Find the number of lines containing the string "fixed" in the data. Answer with the number by itself.

*** Block opens ***

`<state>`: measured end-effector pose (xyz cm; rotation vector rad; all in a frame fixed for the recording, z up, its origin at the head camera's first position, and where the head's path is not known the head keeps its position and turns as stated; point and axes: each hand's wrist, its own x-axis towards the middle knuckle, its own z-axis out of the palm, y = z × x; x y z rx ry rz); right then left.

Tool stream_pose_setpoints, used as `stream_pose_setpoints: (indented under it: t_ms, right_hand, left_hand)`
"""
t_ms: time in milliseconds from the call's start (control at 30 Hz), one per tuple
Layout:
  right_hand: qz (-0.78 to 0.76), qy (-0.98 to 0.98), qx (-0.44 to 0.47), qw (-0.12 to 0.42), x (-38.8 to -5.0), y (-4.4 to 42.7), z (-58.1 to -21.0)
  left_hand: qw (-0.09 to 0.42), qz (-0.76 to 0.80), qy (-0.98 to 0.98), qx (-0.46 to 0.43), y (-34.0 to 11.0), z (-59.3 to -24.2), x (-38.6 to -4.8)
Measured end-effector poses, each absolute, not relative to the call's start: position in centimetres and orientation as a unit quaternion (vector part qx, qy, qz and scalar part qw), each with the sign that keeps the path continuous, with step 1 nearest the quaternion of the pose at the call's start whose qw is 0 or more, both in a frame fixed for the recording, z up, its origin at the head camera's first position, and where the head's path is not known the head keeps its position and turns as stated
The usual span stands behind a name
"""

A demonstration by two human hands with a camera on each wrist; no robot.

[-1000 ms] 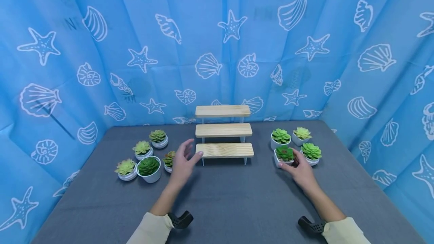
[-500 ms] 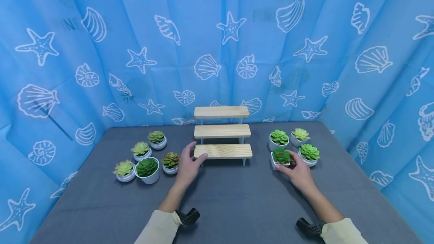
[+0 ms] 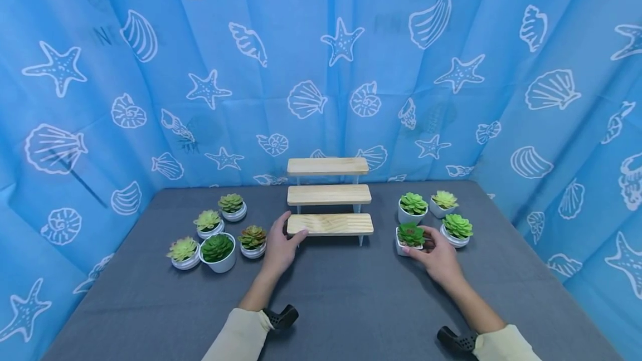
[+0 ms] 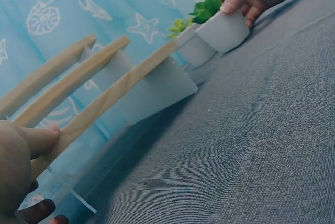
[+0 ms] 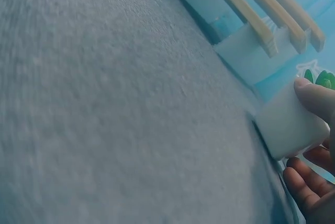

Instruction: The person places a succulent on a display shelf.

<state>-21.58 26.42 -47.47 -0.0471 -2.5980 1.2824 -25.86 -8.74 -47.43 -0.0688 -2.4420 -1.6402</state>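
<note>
A three-tier wooden display stand (image 3: 329, 195) with clear legs stands at the back centre. My left hand (image 3: 281, 244) pinches the left end of its lowest board; in the left wrist view the thumb (image 4: 44, 139) lies on the board and other fingers show below. My right hand (image 3: 439, 255) holds a dark green potted succulent (image 3: 411, 234) by its square white pot (image 5: 293, 122), thumb at the pot's near rim. The pot sits low at the table, slightly tilted in the right wrist view; whether its base touches the cloth I cannot tell.
Several potted succulents stand at the left, among them a dark green one (image 3: 218, 249) and a reddish one (image 3: 252, 238) beside my left hand. Others, including a bright green one (image 3: 457, 227), stand near my right hand. A blue shell-print curtain (image 3: 321, 71) hangs behind the grey table.
My left hand has moved right and taken hold of the lowest board's end. My right hand has shifted the dark green succulent a little to the left, away from the pots beside it.
</note>
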Motion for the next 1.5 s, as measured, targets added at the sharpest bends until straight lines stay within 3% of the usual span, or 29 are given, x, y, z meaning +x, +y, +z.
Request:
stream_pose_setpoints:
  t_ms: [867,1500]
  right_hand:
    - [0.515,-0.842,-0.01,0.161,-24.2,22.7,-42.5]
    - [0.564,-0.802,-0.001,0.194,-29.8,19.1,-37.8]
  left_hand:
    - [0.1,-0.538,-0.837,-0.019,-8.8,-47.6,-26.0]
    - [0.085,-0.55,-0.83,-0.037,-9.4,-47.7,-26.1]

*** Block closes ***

◆ **Solution for this exercise**
2